Toulon - un retraité malvoyant porte plainte après avoir été refoulé avec son chien guide @flickr
Toulon - un retraité malvoyant porte plainte après avoir été refoulé avec son chien guide @flickr

À Toulon, un ancien fonctionnaire du ministère de la Défense a porté plainte pour discrimination après s’être vu interdire l’accès à un restaurant parce qu’il était accompagné de son chien guide. L’homme, déficient visuel, se déplace toujours avec Nouméa, son labrador d’assistance. Vendredi, le restaurateur lui a refusé l’entrée en salle au motif que les animaux n’étaient pas admis pour des raisons d’hygiène, ne lui proposant qu’une place en terrasse.

Une loi pourtant claire depuis 2005

Le retraité a rappelé que la loi du 11 février 2005 garantit aux chiens guides d’aveugles l’accès à tous les lieux publics, sans restriction. Le refus d’appliquer cette règle est passible d’une amende pouvant atteindre 450 euros. Ce n’est pas la première fois que Georges est confronté à ce type de situation dans le Var.

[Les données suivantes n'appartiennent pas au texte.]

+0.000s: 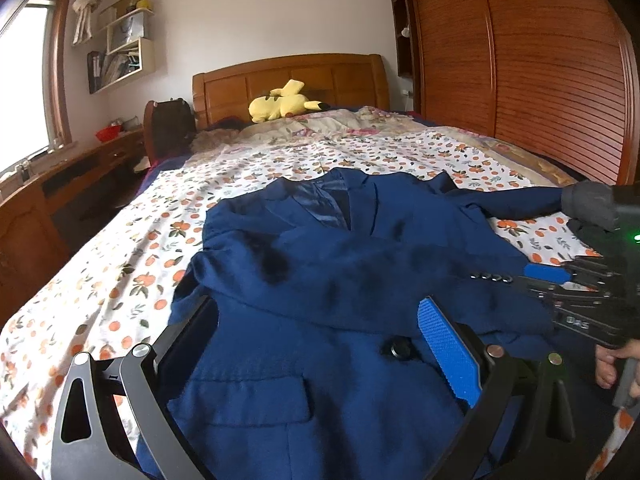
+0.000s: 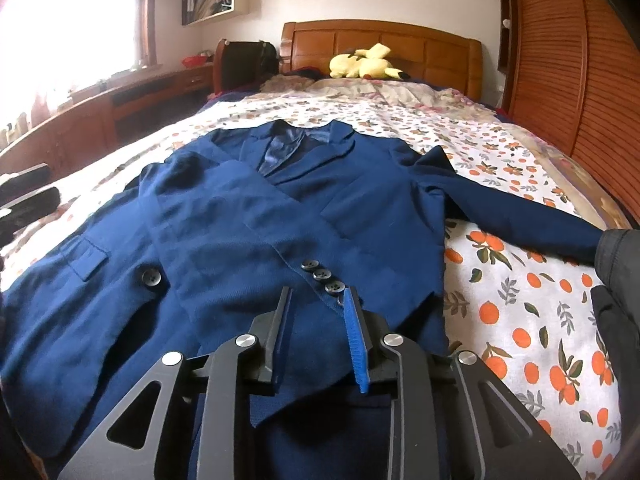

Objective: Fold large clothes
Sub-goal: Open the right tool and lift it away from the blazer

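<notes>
Left wrist view: the navy suit jacket [image 1: 320,264] lay face up on the bed [image 1: 120,264], collar toward the far headboard, hem nearest the camera. One sleeve was already folded across the chest, its cuff buttons [image 1: 491,278] at the right edge. The left tongs [image 1: 316,344] hovered over the lower front, spread wide and grasping nothing. At the right, the right tongs [image 1: 548,270] sat close to those cuff buttons.

Right wrist view: the right tongs [image 2: 318,320] stood narrowly parted over the folded sleeve's cuff [image 2: 320,280], just short of its buttons; cloth lay under them, but the pads did not appear to press it. The other sleeve [image 2: 508,216] stretched out to the right across the orange-print sheet [image 2: 520,320].

The jacket looked like thick, lined wool-type cloth: fairly heavy, soft yet holding its shape at the shoulders and lapels, not slippery. The cuff or the shoulder seam of the outstretched sleeve seemed the best hold, since a pinch in mid-panel would likely bunch it.
</notes>
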### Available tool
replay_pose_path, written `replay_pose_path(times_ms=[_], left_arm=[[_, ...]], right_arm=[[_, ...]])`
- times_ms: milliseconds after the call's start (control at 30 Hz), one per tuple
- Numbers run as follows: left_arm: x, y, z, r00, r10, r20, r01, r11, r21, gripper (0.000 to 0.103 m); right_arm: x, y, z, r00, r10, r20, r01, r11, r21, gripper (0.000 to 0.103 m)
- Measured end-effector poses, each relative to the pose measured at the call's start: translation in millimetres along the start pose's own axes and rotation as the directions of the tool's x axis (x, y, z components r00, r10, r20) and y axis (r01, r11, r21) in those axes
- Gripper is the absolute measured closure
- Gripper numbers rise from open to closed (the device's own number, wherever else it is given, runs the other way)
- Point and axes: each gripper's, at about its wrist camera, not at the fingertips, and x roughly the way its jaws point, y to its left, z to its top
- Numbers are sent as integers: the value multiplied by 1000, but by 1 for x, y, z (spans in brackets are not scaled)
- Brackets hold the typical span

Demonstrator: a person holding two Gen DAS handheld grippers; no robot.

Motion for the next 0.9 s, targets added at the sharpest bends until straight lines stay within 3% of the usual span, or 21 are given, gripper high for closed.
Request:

Il affirme vouloir désormais faire valoir ses droits pour mettre fin à ces pratiques discriminatoires.

Une défense contestée du restaurateur

La direction de l’établissement concerné, Chez le Palestinien, assure ne pas être opposée aux chiens mais évoque un manque d’espace à l’intérieur. Elle se dit prête à accueillir le client et son chien guide, mais uniquement en extérieur. Une justification qui ne convainc pas les associations, rappelant qu’aucune considération pratique ne peut justifier un refus d’accès. Quelques jours plus tôt, à Hyères, une famille de malentendants accompagnée de son chien guide avait connu la même mésaventure. Vingt ans après l’adoption de la loi, ces refus répétés montrent combien son application demeure inégale, laissant les personnes handicapées affronter seules des entraves à leur liberté de déplacement.